Report every line below that holds the word "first".

▼

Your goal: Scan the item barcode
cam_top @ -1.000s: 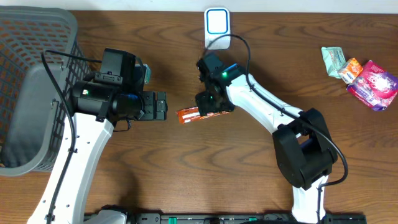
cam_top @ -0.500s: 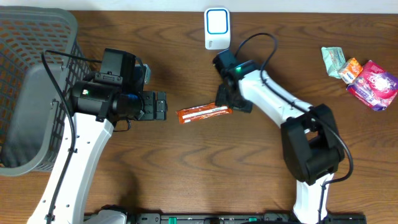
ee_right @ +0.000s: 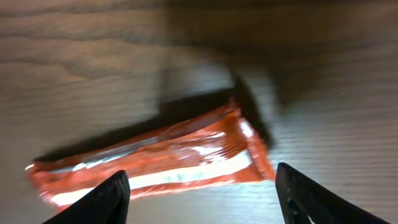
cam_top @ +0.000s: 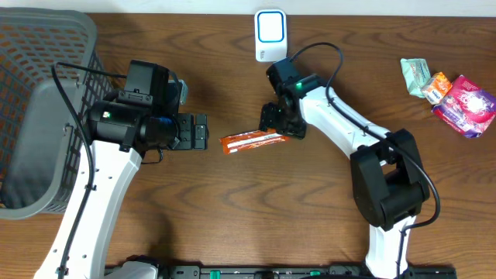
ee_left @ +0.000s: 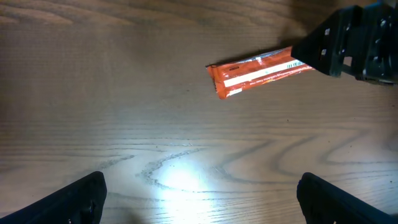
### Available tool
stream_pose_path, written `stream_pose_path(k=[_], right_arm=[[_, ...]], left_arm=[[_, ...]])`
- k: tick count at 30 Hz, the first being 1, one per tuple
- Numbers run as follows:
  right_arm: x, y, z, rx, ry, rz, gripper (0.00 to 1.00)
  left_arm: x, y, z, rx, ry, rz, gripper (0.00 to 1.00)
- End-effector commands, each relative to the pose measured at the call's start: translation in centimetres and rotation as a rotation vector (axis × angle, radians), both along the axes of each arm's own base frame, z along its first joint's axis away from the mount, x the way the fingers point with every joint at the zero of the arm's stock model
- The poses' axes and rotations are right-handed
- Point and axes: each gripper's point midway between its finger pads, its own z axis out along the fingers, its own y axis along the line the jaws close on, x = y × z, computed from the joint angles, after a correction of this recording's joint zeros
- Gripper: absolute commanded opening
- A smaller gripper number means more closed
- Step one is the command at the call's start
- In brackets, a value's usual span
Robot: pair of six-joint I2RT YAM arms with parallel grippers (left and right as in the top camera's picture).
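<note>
orange snack bar (cam_top: 249, 142) lies flat on the wooden worktop (cam_top: 232, 225) just below centre of the overhead frame, apart from the white-and-blue scanner (cam_top: 270, 34) at top centre. from above, i see the right end effector (cam_top: 277, 124) over the bar's right end, hiding it; whether metal touches wrapper i cannot tell. the right wrist view settles what the overhead cannot: the end effector (ee_right: 202, 198) has its fingers (ee_right: 99, 200) spread wide at the lower corners, gripping nothing, and the bar (ee_right: 152, 163) lies blurred on the wood. the left wrist view shows the bar (ee_left: 255, 72) in its upper right with a white stripe along it, the print too small to read. the left end effector (ee_left: 208, 199) is also spread wide and holds nothing; overhead, it (cam_top: 200, 132) sits left of the bar. only the overhead shows the grey basket (cam_top: 31, 46) at far left and loose snack packets (cam_top: 449, 89) at upper right.
</note>
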Motion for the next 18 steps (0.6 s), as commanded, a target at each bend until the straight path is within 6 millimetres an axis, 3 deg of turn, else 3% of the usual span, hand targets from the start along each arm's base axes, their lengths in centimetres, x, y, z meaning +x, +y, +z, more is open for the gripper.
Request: stream_pose_path(k=[1, 3, 6, 8, 11, 14, 18], right_arm=[[0.9, -3.5, -0.8, -0.220, -0.083, 0.014, 0.79], [0.7, -2.8, -1.5, -0.173, -0.075, 0.065, 0.80], [-0.5, 0.4, -2.7, 0.008, -0.037, 0.158, 0.79], [-1.4, 1.5, -3.2, 0.080, -0.013, 0.177, 0.74], [-2.7, 0.9, -3.8, 0.066, 0.036, 0.175, 0.53], [-3.6, -0.2, -3.6, 0.038, 0.087, 0.162, 0.54], [-5.6, -4.1, -1.2, -0.047, 0.192, 0.077, 0.55]], left_arm=[[0.0, 0.3, 0.0, 0.009, -0.002, 0.008, 0.98], [0.0, 0.3, 0.0, 0.008, -0.001, 0.008, 0.98], [0.0, 0.3, 0.0, 0.008, -0.001, 0.008, 0.98], [0.0, 0.3, 0.0, 0.008, -0.001, 0.008, 0.98], [0.0, 0.3, 0.0, 0.009, -0.002, 0.008, 0.98], [0.0, 0.3, 0.0, 0.009, -0.002, 0.008, 0.98], [0.0, 0.3, 0.0, 0.009, -0.002, 0.008, 0.98]])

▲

### [RESULT]
- k: tick count at 30 Hz, the first being 1, one per tuple
- End-effector commands, each relative to the pose measured at the call's start: translation in centimetres and rotation as a rotation vector (axis × angle, radians), both along the axes of each arm's own base frame, z along its first joint's axis away from the mount, x the way the fingers point with every joint at the zero of the arm's stock model

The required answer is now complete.